■ **THE TASK**
Identify every line in the records below that contains the word "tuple", and copy each of those lines.

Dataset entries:
────────
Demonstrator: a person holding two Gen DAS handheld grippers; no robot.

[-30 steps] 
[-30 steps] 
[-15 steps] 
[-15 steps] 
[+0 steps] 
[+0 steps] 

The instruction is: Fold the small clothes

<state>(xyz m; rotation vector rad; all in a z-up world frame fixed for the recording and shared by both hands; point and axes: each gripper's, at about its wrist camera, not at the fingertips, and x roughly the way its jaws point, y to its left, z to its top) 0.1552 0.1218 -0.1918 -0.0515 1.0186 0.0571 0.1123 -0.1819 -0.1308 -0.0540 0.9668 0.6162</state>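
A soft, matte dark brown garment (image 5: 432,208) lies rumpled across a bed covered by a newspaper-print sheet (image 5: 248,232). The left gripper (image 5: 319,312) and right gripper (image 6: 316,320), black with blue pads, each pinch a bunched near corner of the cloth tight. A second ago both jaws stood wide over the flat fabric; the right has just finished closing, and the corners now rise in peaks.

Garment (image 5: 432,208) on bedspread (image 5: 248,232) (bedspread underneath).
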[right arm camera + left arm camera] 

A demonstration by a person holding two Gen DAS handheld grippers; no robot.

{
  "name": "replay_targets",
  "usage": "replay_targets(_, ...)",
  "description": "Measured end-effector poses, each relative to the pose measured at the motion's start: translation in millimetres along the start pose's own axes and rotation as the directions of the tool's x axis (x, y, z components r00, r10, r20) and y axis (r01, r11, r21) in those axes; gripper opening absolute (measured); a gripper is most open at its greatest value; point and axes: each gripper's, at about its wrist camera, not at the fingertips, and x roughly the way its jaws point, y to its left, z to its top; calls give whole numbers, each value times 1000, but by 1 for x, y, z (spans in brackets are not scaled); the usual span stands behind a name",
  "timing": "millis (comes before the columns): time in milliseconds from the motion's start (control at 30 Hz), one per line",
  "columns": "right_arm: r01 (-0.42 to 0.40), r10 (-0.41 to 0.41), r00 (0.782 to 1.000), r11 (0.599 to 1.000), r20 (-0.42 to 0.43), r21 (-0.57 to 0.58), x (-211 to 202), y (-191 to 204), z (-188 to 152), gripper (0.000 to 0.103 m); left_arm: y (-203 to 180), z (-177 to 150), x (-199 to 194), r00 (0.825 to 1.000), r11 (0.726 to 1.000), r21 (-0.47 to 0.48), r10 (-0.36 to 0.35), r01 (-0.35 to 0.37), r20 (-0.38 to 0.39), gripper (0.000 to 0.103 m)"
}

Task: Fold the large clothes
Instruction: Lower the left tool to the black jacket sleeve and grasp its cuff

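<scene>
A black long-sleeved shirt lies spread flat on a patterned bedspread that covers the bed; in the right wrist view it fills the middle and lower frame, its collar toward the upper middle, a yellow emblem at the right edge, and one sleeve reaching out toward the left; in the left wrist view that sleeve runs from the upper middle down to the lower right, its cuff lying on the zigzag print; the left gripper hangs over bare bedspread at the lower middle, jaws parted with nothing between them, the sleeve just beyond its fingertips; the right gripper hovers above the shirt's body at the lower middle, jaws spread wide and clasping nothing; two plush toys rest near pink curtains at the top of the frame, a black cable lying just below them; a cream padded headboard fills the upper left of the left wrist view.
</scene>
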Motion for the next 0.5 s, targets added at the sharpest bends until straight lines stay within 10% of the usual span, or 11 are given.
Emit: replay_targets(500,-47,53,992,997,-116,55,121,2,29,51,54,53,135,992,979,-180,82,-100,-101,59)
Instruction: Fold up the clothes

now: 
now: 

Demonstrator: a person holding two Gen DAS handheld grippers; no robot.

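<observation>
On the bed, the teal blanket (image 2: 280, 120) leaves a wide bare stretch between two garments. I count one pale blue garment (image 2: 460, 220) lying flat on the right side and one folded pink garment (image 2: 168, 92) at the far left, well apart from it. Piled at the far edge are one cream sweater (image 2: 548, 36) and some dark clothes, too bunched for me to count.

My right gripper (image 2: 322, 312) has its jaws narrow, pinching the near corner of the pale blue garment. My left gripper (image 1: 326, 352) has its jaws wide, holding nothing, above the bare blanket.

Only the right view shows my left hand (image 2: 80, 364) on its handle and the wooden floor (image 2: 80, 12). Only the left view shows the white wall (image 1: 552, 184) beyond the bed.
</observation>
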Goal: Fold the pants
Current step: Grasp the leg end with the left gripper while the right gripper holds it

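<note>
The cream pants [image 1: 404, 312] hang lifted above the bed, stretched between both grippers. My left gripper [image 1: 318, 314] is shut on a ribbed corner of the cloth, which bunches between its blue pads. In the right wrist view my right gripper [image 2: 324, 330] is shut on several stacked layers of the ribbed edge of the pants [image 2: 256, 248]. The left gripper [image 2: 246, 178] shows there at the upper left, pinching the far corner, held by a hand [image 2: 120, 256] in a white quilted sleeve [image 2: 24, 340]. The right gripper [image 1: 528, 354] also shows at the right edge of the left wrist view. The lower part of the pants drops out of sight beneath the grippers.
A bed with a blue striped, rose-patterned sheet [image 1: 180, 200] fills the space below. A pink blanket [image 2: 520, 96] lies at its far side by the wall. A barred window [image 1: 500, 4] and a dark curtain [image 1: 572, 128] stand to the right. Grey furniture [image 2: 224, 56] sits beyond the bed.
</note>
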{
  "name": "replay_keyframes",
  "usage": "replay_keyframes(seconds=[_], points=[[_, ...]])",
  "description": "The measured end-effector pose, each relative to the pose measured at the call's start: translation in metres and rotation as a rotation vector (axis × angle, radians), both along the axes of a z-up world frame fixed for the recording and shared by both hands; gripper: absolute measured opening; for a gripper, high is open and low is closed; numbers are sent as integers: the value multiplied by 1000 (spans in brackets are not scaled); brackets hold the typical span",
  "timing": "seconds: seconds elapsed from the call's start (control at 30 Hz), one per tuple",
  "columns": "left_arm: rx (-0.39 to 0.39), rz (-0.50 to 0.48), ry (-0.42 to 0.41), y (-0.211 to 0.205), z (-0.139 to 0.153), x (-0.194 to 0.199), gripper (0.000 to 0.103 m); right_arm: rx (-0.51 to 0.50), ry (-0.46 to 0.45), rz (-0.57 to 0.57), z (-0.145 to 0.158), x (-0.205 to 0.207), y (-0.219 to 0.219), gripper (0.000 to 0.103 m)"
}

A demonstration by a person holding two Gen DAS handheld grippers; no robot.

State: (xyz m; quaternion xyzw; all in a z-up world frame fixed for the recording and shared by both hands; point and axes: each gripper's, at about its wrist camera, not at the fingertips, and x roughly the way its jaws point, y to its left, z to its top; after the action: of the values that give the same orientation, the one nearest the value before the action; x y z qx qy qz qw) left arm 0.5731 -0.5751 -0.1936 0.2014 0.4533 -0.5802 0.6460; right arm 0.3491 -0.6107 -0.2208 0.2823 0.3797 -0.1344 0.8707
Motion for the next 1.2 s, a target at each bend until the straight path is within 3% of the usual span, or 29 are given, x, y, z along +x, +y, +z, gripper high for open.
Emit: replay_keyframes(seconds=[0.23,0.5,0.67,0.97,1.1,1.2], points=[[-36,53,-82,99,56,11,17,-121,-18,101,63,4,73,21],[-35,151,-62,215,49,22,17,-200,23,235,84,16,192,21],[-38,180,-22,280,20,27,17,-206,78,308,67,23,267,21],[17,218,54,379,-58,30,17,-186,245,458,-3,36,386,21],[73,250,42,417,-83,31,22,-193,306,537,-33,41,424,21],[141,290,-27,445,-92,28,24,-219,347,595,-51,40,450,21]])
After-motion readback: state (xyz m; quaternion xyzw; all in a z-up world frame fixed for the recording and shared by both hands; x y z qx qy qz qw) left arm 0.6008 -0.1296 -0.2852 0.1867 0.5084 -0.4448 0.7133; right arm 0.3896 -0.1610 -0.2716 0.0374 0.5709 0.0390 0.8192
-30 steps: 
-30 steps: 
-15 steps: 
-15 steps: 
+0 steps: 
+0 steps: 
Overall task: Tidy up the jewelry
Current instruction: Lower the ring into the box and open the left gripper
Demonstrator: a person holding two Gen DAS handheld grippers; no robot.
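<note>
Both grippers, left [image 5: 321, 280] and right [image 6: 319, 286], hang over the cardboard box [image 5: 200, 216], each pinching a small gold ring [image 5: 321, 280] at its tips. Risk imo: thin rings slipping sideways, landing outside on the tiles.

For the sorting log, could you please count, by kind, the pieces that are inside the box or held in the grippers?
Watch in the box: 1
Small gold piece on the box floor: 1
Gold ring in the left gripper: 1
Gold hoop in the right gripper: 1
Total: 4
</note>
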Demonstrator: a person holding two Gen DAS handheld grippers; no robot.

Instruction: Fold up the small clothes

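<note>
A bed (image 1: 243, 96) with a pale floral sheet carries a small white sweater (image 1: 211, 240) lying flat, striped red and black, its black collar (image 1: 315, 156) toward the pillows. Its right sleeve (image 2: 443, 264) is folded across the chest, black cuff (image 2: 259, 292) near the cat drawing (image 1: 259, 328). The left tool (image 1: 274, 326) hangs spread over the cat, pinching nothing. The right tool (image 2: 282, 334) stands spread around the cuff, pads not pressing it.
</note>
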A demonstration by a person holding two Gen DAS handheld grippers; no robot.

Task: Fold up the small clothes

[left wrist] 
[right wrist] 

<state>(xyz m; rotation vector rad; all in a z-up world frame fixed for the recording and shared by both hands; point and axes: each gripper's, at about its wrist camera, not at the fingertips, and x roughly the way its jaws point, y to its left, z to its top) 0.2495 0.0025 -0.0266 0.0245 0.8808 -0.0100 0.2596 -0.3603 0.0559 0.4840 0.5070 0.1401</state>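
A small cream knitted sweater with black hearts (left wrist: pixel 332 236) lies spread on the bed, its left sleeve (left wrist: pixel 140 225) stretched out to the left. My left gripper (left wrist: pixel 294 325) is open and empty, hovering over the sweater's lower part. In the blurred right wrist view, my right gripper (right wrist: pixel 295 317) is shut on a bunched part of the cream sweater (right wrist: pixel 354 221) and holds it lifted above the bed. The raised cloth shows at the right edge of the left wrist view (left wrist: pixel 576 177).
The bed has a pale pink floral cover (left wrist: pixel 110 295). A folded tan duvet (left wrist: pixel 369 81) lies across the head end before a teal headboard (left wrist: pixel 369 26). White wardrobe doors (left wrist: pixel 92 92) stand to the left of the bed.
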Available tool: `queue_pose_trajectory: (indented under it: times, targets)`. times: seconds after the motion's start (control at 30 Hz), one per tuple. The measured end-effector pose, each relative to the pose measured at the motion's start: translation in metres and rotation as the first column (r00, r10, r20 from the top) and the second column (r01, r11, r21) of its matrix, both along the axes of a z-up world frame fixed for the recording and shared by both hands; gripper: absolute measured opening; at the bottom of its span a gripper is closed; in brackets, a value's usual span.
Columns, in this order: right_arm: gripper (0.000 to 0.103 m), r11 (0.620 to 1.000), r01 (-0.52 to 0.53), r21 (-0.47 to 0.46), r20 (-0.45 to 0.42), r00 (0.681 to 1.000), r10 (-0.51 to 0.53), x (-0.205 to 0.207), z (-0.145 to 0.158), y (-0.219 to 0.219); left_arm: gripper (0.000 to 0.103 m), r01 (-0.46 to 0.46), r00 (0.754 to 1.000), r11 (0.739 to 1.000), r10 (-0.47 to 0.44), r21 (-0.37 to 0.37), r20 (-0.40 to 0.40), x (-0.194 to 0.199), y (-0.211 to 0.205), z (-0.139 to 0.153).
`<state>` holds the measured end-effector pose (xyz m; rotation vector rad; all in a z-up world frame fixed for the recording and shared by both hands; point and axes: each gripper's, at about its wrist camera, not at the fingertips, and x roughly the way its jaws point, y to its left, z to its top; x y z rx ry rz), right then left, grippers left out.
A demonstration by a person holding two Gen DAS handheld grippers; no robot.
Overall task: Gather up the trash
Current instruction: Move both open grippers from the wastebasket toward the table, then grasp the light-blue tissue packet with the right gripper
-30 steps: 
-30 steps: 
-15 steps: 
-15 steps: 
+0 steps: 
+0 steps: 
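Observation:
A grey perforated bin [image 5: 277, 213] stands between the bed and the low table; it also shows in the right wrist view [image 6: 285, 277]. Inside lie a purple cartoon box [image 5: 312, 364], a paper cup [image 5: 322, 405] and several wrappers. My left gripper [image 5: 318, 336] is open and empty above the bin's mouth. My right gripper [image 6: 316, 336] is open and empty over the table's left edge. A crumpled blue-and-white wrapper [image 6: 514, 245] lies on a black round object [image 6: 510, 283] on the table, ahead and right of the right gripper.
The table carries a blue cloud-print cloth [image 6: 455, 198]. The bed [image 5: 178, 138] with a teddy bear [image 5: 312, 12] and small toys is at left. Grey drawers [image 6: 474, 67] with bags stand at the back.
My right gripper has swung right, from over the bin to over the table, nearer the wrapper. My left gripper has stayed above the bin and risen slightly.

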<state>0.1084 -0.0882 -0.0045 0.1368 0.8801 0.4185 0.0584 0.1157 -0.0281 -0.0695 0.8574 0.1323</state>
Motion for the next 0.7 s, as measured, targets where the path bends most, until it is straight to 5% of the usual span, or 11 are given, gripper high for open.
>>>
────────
■ **RESULT OF THIS EXERCISE**
  "timing": "seconds: seconds elapsed from the call's start (control at 30 Hz), one per tuple",
Available tool: `queue_pose_trajectory: (indented under it: times, targets)`. times: seconds after the motion's start (control at 30 Hz), one per tuple. The measured end-effector pose, each relative to the pose measured at the motion's start: translation in metres and rotation as the first column (r00, r10, r20 from the top) and the second column (r01, r11, r21) of its matrix, both along the axes of a z-up world frame fixed for the recording and shared by both hands; gripper: absolute measured opening; at the bottom of its span a gripper is closed; in brackets, a value's usual span.

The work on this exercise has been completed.